There is no java. There is only a browser interpreting a form.

Foxtels server side insists on method="post". You can not figure out what
the browser does and simulate a method="get" request. The stuff after the ?
is ignored.

True, Foxtel cannot tell that it aint their form at your end. However they
most certainly can tell that you aren't simulating method="post" in your
HTTP request headers.

> > You could construct your own HTTP client and
> > reproduce what the form does (using post)
>
> Thats what I meant. I was hoping that it should be feasible to atleast
> automate the manual browsing using the web browser control or something.

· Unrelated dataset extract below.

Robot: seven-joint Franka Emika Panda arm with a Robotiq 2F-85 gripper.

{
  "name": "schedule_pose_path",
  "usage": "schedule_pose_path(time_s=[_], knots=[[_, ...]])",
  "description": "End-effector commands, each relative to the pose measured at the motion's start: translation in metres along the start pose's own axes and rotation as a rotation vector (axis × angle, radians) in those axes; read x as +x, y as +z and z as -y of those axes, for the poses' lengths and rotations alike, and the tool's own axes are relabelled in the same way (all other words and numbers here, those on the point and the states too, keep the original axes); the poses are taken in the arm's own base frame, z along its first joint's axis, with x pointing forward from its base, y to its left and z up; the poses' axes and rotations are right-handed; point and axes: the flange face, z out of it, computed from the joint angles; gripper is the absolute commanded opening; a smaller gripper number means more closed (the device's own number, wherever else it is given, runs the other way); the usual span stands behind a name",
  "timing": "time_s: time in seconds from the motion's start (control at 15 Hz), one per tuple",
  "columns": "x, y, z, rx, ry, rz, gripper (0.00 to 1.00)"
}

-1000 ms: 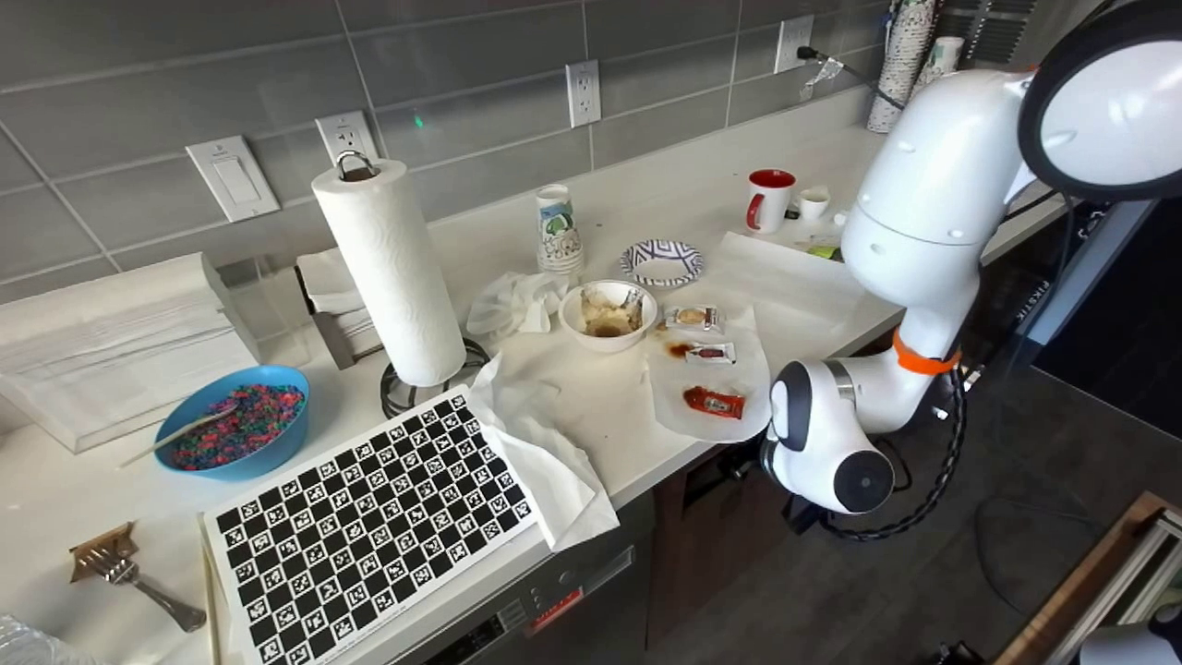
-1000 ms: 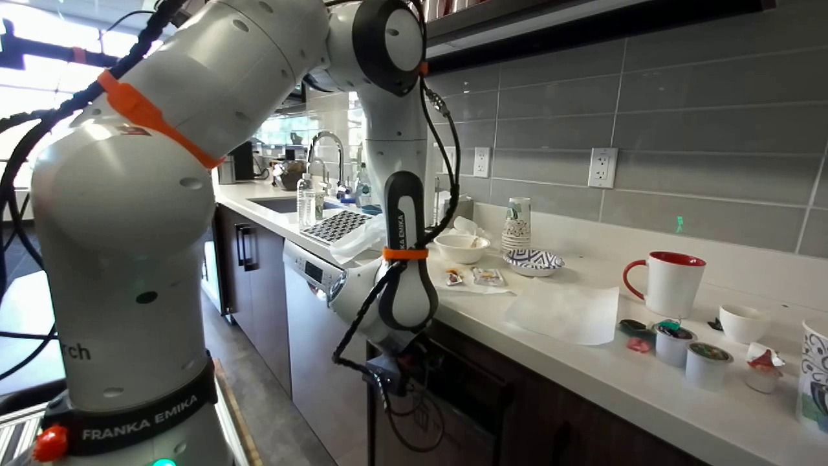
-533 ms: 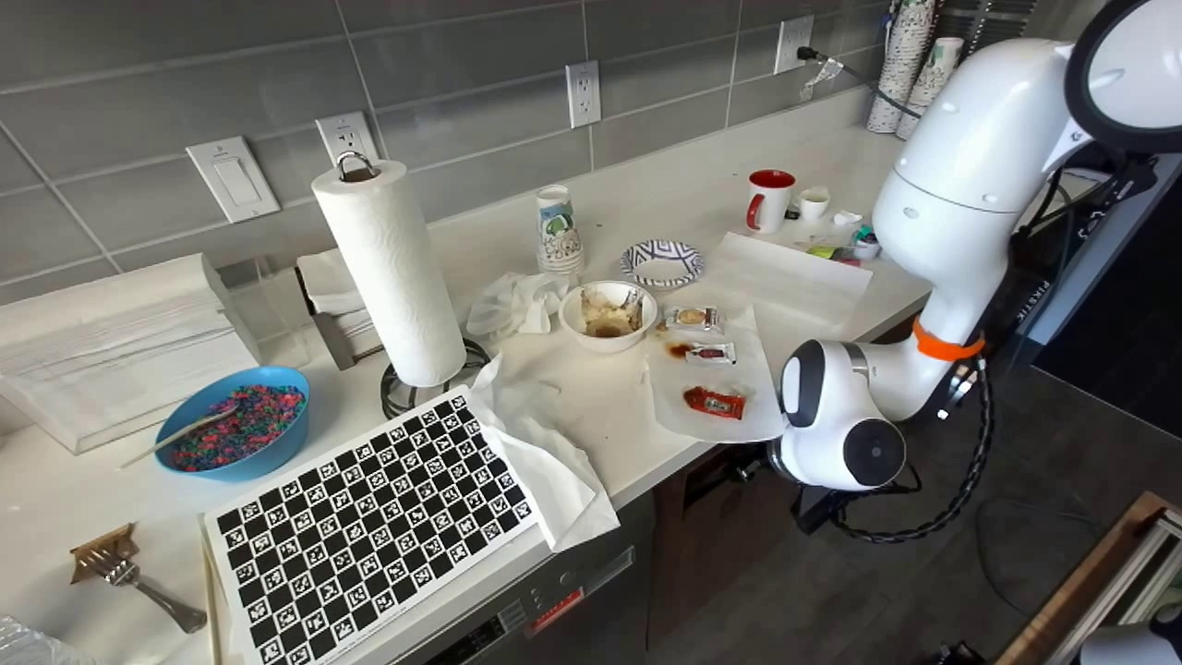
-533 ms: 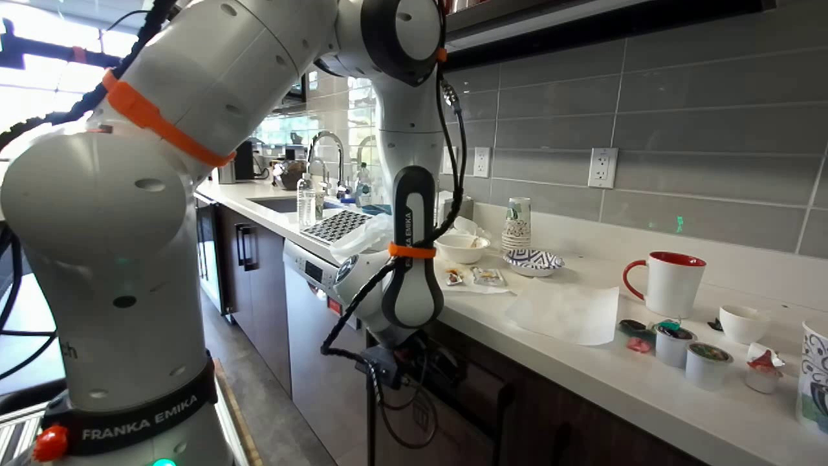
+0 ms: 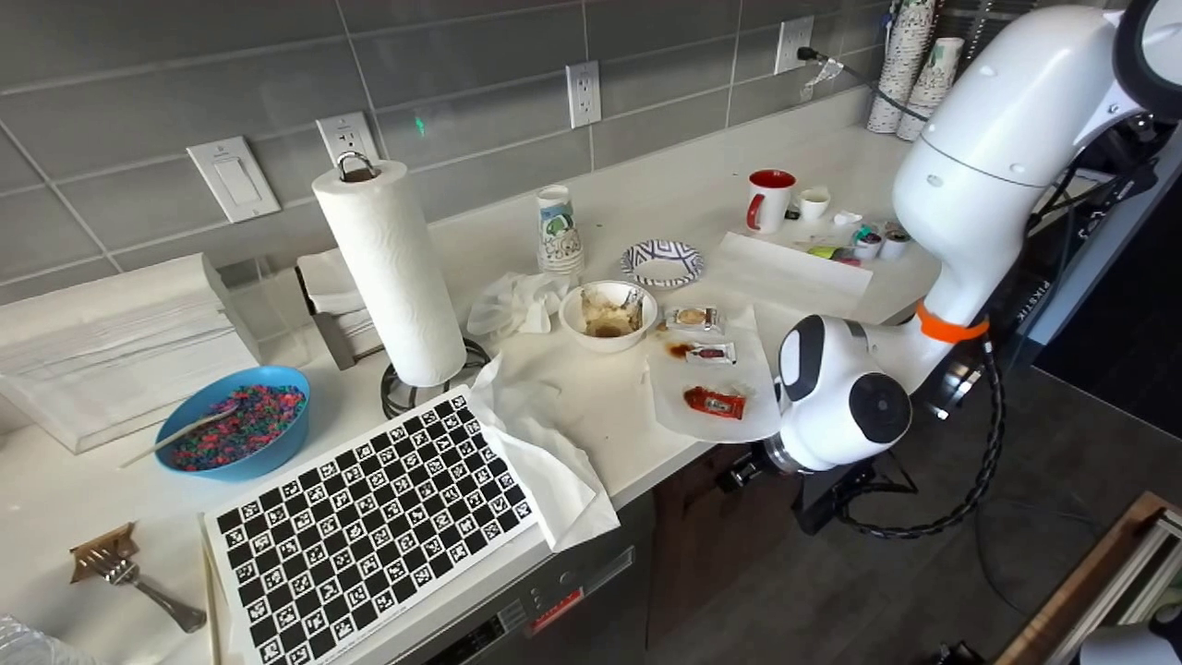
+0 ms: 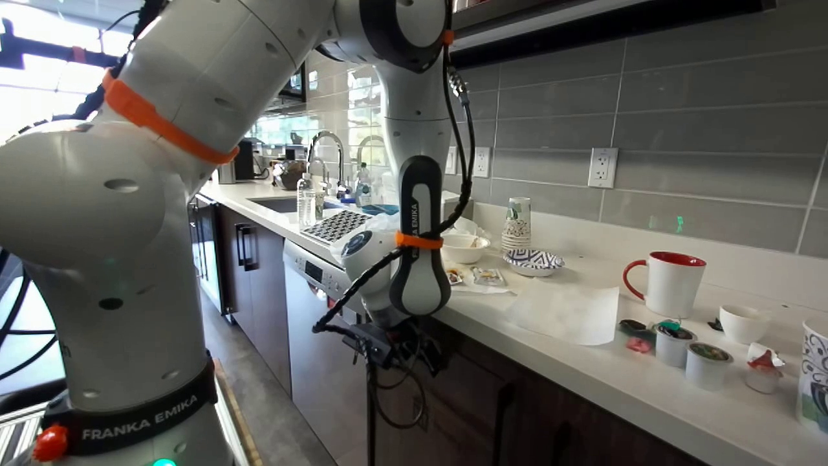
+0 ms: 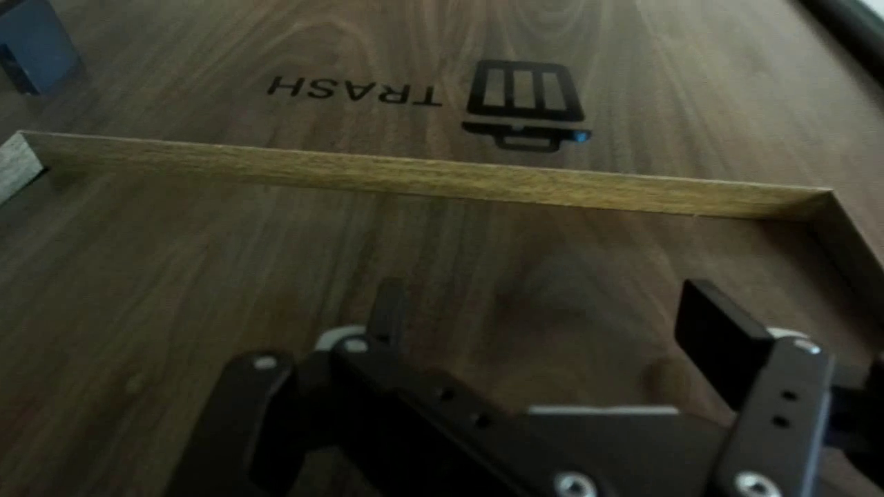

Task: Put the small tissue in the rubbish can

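1. A white, jointed robot arm (image 5: 979, 175) slanted in from two o'clock in an exterior view, its end near four o'clock, lower than the front edge of the smooth white countertop (image 5: 609, 420).
2. In the wrist view, a dark-brown wood-grain panel (image 7: 173, 69) filled the background, an upside-down black "TRASH" label (image 7: 356, 91) at twelve o'clock.
3. Mid-view sat a rectangular brown recess (image 7: 449, 255) with a pale wooden lip (image 7: 428, 177), probably the rubbish can's mouth; a misaligned advance could snag a fingertip there.
4. The black metal two-fingered pincer (image 7: 543, 304) jutted in from six o'clock, spread, with nothing visible between its fingers; pushing in like that would likely deliver nothing.
5. At nine o'clock from a round white bowl (image 5: 605, 344) lay crumpled white tissue-like paper (image 5: 517, 301), possibly the small tissue; I could not be certain. Grasping too widely there could tip the bowl.
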Motion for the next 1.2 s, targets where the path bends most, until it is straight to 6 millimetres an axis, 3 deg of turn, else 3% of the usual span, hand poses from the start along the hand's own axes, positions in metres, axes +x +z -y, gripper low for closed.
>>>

Constructing an HTTP client is fairly trivial if you have C++ or C# or even
Visual Basic. What is *not* trivial is simulating what the browser does when
it processes a form with method="get". You have to go to a level far below
the standard "get me this page" processing. You have to fiddle with the HTTP
headers which is not very well documented, even in the MSDN. I know, it took
me several days to do it *and* I was using the inside bits of the web
browser control (those bits inside the VB control wrapper, the same bits
that are inside the wrapper that you percieve as "Internet Explorer"). The
difference between get and post is not even documented as well as what I
just said above. Go to http://microsoft.com and have a look.

> > but that is more appropriate to a C++ or
> > perhaps C# group than an HTML one.
>
> I was hoping there was some way of using the web browser control or
something.

Nope. Not unless you can convince the web browser control to include those
HTTP headers, or do it yourself. However, if you do find a way to convince
the web browser control to do it *please* report back with your findings.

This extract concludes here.